*** Opening DATA BLOCK ***
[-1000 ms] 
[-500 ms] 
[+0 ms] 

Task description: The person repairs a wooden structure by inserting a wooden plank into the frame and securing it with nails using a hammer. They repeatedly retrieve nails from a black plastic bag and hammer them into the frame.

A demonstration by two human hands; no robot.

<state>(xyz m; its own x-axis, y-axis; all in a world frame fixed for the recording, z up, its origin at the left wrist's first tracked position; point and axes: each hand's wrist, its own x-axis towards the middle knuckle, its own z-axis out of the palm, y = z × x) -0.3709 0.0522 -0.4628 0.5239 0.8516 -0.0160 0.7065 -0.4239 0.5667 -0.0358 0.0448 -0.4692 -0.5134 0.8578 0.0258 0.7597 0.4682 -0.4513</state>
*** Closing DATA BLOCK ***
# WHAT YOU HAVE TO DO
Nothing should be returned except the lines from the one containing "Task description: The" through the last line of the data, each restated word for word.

# RESULT OF THIS TASK
Task description: The person repairs a wooden structure by inserting a wooden plank into the frame and securing it with nails using a hammer. They repeatedly retrieve nails from a black plastic bag and hammer them into the frame.

A demonstration by two human hands; no robot.

<state>(xyz m; its own x-axis, y-axis; all in a world frame fixed for the recording, z up, its origin at the left wrist's first tracked position; point and axes: each hand's wrist, its own x-axis towards the middle knuckle, its own z-axis out of the palm, y = z × x) -0.3709 0.0522 -0.4628 0.5239 0.8516 -0.0160 0.7065 -0.4239 0.5667 -0.0358 0.0448 -0.4692 -0.5134 0.8578 0.0258 0.7597 0.4682 -0.4513</state>

The output is finished and nothing more is needed.